**Task directions**
The entries below contain a line with "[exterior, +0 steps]" and a line with "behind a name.". Quote exactly those two lines and all lines between them.

**Source material**
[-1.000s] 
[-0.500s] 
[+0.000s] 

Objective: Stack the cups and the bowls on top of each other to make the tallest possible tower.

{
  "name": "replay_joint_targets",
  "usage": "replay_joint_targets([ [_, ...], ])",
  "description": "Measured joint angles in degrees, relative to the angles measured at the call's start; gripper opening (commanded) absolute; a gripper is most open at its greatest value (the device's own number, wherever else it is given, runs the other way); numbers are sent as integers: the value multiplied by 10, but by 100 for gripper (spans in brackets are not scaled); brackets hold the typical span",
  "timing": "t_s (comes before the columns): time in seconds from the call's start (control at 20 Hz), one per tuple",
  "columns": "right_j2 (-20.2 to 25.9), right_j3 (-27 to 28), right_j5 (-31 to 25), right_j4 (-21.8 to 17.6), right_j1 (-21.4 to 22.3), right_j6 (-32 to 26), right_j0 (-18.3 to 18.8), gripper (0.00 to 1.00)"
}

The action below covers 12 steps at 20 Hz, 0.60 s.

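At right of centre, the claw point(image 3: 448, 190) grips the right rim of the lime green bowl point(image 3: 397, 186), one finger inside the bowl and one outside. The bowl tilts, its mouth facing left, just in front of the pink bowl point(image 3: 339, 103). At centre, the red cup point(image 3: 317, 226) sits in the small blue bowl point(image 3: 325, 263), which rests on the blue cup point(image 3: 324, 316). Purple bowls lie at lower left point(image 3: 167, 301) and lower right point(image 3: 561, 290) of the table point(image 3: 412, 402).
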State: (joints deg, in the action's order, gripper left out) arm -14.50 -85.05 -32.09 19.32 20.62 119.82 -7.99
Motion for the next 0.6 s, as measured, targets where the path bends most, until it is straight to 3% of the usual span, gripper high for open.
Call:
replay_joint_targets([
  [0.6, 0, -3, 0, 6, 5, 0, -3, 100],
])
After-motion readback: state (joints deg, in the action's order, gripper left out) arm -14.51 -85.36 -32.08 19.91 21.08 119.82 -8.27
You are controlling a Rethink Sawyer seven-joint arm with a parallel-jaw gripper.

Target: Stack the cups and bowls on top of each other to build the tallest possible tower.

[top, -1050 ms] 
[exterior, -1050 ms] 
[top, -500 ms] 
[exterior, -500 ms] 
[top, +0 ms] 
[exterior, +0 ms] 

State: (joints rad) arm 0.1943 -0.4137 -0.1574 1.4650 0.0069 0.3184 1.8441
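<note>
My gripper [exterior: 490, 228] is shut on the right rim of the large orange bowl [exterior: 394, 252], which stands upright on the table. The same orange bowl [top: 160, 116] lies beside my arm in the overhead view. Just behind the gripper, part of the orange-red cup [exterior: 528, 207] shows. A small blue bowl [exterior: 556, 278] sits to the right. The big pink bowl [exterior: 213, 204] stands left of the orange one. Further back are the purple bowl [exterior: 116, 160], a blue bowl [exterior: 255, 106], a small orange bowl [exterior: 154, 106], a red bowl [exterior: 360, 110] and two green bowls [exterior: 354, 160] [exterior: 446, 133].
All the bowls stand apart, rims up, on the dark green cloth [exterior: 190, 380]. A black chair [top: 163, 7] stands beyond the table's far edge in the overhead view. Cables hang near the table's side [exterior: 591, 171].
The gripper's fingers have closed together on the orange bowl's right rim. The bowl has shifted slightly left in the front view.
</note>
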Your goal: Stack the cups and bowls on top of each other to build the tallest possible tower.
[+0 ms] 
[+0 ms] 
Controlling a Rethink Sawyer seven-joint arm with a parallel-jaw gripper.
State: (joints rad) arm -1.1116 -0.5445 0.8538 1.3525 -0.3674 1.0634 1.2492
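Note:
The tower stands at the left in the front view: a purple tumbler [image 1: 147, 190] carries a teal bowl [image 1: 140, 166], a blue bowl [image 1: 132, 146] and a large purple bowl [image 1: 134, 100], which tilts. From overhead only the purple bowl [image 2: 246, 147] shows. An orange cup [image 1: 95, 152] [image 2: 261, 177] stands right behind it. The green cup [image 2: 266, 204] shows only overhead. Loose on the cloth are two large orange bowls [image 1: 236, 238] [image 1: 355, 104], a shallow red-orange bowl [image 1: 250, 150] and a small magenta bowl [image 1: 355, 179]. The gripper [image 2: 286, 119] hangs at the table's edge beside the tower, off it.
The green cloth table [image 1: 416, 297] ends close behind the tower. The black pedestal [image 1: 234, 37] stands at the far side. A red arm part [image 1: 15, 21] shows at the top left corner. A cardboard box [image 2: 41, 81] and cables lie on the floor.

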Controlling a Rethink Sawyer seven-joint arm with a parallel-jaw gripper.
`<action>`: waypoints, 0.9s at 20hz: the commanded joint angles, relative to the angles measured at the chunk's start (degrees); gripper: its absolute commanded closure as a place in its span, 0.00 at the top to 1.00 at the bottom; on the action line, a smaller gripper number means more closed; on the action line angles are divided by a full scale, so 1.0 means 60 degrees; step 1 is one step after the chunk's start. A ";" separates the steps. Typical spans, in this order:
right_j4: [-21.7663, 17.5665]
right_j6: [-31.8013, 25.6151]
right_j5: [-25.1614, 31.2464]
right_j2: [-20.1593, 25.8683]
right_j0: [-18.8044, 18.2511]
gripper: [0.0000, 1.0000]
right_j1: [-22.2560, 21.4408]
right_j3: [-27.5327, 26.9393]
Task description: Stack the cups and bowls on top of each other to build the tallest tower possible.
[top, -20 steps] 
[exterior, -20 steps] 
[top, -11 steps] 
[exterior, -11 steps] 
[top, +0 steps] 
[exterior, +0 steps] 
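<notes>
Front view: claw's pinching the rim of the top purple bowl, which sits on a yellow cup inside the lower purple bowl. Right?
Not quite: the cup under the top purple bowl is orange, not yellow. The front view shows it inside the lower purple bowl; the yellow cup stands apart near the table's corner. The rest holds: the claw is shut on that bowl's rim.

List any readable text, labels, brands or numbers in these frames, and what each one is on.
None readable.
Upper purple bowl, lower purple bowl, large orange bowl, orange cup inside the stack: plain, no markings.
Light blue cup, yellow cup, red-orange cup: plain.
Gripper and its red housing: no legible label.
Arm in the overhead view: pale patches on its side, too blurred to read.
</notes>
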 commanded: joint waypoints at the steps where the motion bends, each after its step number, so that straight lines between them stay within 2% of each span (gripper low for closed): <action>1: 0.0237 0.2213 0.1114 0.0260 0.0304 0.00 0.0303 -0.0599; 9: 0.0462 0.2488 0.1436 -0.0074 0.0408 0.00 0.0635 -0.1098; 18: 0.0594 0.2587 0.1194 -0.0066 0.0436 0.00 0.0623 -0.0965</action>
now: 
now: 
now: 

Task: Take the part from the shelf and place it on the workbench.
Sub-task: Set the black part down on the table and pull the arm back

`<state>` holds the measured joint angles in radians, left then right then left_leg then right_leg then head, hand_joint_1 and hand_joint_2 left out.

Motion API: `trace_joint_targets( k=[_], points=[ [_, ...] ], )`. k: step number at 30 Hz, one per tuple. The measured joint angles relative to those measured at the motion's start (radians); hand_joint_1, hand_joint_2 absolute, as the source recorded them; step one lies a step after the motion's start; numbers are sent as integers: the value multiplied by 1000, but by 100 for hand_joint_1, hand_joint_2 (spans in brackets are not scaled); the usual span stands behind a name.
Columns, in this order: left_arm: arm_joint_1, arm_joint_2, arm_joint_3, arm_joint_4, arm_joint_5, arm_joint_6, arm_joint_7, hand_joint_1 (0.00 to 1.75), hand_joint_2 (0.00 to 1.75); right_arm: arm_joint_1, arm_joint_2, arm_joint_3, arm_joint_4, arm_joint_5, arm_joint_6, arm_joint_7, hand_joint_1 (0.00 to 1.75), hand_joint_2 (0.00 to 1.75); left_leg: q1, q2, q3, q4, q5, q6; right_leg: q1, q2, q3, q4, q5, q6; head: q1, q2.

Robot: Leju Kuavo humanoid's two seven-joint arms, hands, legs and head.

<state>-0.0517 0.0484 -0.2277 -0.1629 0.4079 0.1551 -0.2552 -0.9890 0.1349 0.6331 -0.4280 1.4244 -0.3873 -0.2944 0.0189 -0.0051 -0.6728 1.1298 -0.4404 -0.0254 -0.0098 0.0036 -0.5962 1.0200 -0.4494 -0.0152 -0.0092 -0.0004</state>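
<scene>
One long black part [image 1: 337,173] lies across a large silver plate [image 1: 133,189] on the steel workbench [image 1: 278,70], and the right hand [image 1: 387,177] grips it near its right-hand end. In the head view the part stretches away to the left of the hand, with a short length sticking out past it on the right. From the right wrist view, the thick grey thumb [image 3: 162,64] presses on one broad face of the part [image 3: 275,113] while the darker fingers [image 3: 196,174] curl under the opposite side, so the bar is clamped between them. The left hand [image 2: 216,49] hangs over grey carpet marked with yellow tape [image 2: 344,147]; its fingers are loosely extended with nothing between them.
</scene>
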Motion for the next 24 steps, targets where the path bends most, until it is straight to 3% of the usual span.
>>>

**Answer to this problem**
[exterior, +0 steps] 
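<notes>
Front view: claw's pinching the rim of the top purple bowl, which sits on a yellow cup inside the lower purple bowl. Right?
Not quite: the cup under the top purple bowl is orange, not yellow. The front view shows it inside the lower purple bowl; the yellow cup stands apart near the table's corner. The rest holds: the claw is shut on that bowl's rim.

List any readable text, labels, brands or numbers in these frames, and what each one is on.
None readable.
Upper purple bowl, lower purple bowl, large orange bowl, orange cup inside the stack: plain, no markings.
Light blue cup, yellow cup, red-orange cup: plain.
Gripper and its red housing: no legible label.
Arm in the overhead view: pale patches on its side, too blurred to read.
</notes>
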 commanded: joint waypoints at the steps where the motion bends, each after its step number, so that straight lines between them stay within 2% of each span (gripper low for closed): <action>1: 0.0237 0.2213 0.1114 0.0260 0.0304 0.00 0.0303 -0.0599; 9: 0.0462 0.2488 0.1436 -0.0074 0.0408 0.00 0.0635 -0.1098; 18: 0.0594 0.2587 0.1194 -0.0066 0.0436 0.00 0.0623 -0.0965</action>
now: 
now: 
now: 

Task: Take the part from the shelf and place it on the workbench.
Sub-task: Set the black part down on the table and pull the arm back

`<state>` holds the measured joint angles in radians, left then right then left_leg then right_leg then head, hand_joint_1 and hand_joint_2 left out.

Motion API: `trace_joint_targets( k=[_], points=[ [_, ...] ], )`. k: step number at 30 Hz, one per tuple. The measured joint angles relative to those measured at the motion's start (radians); hand_joint_1, hand_joint_2 absolute, as the source recorded them; step one lies a step after the motion's start; numbers are sent as integers: the value multiplied by 1000, but by 100 for hand_joint_1, hand_joint_2 (spans in brackets are not scaled); the usual span stands behind a name.

That covers the exercise completely.